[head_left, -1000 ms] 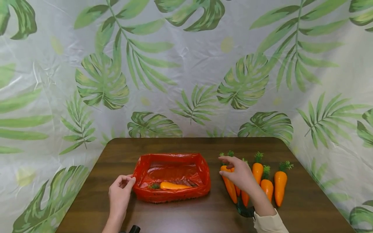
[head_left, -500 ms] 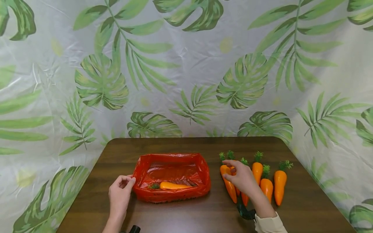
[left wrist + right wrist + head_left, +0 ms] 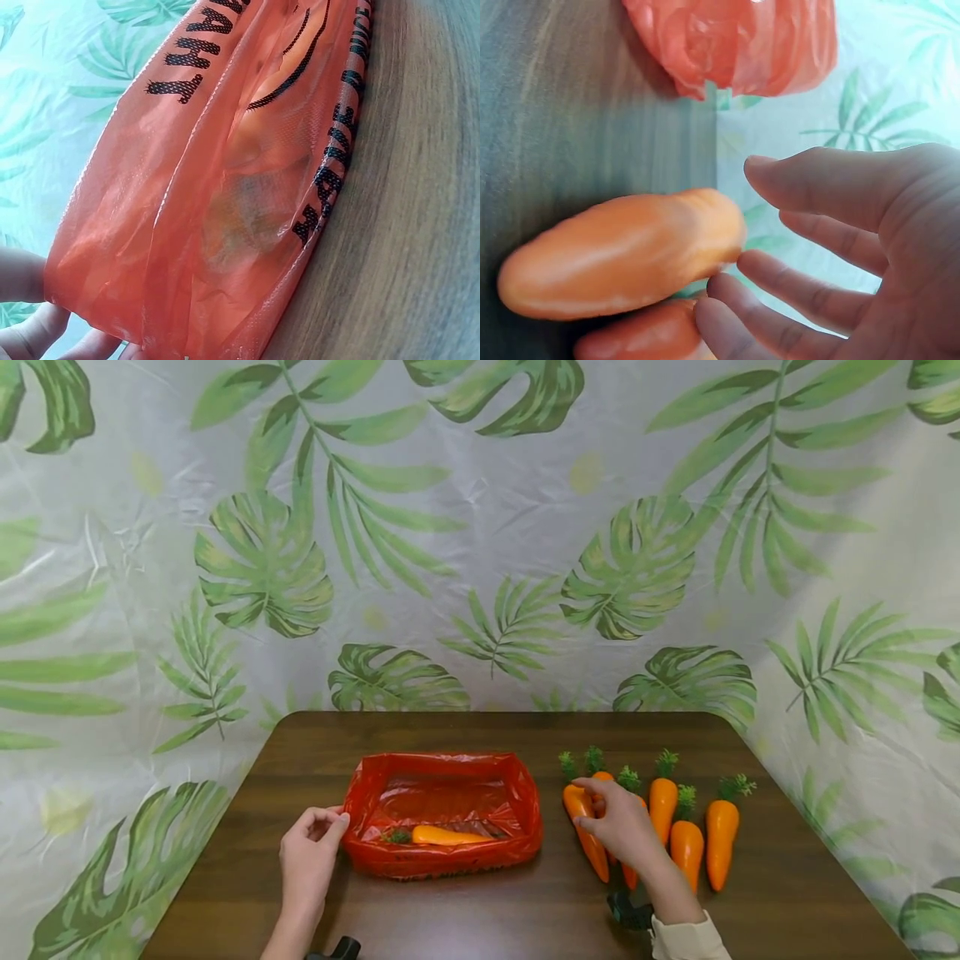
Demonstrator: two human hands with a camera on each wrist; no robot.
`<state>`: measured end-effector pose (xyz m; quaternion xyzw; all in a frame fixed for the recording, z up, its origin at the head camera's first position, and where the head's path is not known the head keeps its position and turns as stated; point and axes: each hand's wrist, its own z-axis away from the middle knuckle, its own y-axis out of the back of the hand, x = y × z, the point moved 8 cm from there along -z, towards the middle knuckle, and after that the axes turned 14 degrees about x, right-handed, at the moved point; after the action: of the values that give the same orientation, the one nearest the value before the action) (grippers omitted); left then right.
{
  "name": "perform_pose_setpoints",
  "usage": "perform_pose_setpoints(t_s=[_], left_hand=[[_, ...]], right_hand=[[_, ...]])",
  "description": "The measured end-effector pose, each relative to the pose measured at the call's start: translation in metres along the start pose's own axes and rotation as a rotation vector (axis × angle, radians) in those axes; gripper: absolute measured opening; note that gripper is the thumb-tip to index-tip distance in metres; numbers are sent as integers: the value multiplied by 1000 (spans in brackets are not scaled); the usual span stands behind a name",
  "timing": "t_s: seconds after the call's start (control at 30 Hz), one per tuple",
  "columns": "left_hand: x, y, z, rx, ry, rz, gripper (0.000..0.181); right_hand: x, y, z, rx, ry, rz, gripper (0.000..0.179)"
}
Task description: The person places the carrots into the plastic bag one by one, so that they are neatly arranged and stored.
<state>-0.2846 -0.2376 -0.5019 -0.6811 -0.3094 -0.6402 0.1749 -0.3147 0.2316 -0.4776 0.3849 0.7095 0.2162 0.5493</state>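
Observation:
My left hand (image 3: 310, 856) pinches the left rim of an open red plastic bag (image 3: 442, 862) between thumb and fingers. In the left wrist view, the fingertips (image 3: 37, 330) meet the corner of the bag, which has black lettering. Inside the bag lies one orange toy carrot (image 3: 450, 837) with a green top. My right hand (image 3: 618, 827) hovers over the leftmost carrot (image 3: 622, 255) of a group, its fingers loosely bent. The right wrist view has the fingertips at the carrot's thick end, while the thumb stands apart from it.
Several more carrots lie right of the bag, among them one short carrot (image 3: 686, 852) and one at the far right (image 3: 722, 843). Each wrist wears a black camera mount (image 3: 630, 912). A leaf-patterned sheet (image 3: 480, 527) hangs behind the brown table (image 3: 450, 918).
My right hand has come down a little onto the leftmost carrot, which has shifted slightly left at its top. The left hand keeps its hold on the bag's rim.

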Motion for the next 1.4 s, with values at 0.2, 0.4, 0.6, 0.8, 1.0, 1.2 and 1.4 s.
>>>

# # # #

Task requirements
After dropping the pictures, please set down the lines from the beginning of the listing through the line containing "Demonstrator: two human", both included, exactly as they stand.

Written response
[head_left, -1000 ms] 
[head_left, -500 ms] 
[left wrist + right wrist + head_left, +0 ms] 
Demonstrator: two human hands with a camera on each wrist; no robot.

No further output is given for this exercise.